__Work order__: The response should contain every record, reproduced exactly.

[Data excerpts]
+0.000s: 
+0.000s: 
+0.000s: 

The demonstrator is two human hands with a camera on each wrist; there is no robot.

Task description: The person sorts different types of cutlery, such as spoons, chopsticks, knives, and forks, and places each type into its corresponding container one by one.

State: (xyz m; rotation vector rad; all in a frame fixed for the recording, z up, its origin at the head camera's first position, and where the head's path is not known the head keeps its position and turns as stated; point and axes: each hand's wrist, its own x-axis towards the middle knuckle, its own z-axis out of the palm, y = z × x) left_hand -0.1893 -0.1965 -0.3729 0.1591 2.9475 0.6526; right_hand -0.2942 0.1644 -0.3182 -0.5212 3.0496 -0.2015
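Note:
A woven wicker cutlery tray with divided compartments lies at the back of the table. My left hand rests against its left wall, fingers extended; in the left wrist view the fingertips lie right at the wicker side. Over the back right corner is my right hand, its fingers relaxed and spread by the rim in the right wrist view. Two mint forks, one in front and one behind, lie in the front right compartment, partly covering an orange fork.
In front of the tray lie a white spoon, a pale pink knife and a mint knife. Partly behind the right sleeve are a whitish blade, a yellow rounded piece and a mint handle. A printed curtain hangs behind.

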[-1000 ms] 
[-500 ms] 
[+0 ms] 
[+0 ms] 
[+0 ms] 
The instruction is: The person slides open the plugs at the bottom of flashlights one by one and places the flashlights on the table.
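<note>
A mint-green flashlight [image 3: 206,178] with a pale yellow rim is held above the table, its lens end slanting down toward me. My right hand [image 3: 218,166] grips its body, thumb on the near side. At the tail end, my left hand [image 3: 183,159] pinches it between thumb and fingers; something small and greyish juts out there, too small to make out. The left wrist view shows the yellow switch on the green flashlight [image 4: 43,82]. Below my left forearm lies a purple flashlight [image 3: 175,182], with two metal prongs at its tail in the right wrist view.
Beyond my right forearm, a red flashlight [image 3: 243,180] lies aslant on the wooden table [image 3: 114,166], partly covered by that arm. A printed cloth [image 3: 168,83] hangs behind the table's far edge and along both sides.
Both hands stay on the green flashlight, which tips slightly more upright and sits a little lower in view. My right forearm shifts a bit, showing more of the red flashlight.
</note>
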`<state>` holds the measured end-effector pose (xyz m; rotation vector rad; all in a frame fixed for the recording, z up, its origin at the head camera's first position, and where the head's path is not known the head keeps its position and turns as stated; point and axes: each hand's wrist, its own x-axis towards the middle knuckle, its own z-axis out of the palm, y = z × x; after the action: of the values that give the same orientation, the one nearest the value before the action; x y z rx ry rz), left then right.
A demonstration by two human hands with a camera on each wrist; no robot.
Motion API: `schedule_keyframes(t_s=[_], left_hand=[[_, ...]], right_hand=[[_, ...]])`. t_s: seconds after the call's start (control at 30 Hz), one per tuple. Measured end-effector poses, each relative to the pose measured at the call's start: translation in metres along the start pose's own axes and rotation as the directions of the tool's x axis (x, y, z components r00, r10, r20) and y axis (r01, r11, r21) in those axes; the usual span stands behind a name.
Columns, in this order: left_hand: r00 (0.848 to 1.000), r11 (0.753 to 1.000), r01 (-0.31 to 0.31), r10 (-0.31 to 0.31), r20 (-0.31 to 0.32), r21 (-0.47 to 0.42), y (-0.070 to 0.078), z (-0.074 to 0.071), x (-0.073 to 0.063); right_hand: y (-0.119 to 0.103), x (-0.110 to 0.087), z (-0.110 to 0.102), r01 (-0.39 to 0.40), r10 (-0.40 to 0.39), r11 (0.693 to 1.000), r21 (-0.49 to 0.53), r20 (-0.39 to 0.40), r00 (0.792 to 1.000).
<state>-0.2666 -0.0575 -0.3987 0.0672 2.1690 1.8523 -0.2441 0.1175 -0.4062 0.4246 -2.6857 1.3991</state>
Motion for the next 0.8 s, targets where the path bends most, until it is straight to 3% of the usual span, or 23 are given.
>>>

__Result of this exercise__:
+0.000s: 
+0.000s: 
+0.000s: 

The demonstrator is two human hands with a camera on each wrist; there is no robot.

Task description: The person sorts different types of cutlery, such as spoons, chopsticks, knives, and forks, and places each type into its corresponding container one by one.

State: (xyz m; rotation vector rad; all in a frame fixed for the recording, z up, its origin at the head camera's first position, and where the head's path is not known the head keeps its position and turns as stated; point and axes: each hand's wrist, its own x-axis towards the middle knuckle, its own z-axis out of the palm, y = z × x) left_hand -0.1893 -0.1965 -0.3729 0.1591 2.9475 0.6526; right_hand -0.2942 0.1644 -0.3182 -0.5212 3.0496 -0.2015
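Note:
A woven wicker cutlery tray with divided compartments lies at the back of the table. My left hand rests against its left wall, fingers extended; in the left wrist view the fingertips lie right at the wicker side. Over the back right corner is my right hand, its fingers relaxed and spread by the rim in the right wrist view. Two mint forks, one in front and one behind, lie in the front right compartment, partly covering an orange fork.
In front of the tray lie a white spoon, a pale pink knife and a mint knife. Partly behind the right sleeve are a whitish blade, a yellow rounded piece and a mint handle. A printed curtain hangs behind.
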
[-1000 ms] 
[-500 ms] 
[+0 ms] 
[+0 ms] 
[+0 ms] 
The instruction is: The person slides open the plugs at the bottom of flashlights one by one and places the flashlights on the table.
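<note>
A mint-green flashlight [image 3: 206,178] with a pale yellow rim is held above the table, its lens end slanting down toward me. My right hand [image 3: 218,166] grips its body, thumb on the near side. At the tail end, my left hand [image 3: 183,159] pinches it between thumb and fingers; something small and greyish juts out there, too small to make out. The left wrist view shows the yellow switch on the green flashlight [image 4: 43,82]. Below my left forearm lies a purple flashlight [image 3: 175,182], with two metal prongs at its tail in the right wrist view.
Beyond my right forearm, a red flashlight [image 3: 243,180] lies aslant on the wooden table [image 3: 114,166], partly covered by that arm. A printed cloth [image 3: 168,83] hangs behind the table's far edge and along both sides.
Both hands stay on the green flashlight, which tips slightly more upright and sits a little lower in view. My right forearm shifts a bit, showing more of the red flashlight.
</note>
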`<state>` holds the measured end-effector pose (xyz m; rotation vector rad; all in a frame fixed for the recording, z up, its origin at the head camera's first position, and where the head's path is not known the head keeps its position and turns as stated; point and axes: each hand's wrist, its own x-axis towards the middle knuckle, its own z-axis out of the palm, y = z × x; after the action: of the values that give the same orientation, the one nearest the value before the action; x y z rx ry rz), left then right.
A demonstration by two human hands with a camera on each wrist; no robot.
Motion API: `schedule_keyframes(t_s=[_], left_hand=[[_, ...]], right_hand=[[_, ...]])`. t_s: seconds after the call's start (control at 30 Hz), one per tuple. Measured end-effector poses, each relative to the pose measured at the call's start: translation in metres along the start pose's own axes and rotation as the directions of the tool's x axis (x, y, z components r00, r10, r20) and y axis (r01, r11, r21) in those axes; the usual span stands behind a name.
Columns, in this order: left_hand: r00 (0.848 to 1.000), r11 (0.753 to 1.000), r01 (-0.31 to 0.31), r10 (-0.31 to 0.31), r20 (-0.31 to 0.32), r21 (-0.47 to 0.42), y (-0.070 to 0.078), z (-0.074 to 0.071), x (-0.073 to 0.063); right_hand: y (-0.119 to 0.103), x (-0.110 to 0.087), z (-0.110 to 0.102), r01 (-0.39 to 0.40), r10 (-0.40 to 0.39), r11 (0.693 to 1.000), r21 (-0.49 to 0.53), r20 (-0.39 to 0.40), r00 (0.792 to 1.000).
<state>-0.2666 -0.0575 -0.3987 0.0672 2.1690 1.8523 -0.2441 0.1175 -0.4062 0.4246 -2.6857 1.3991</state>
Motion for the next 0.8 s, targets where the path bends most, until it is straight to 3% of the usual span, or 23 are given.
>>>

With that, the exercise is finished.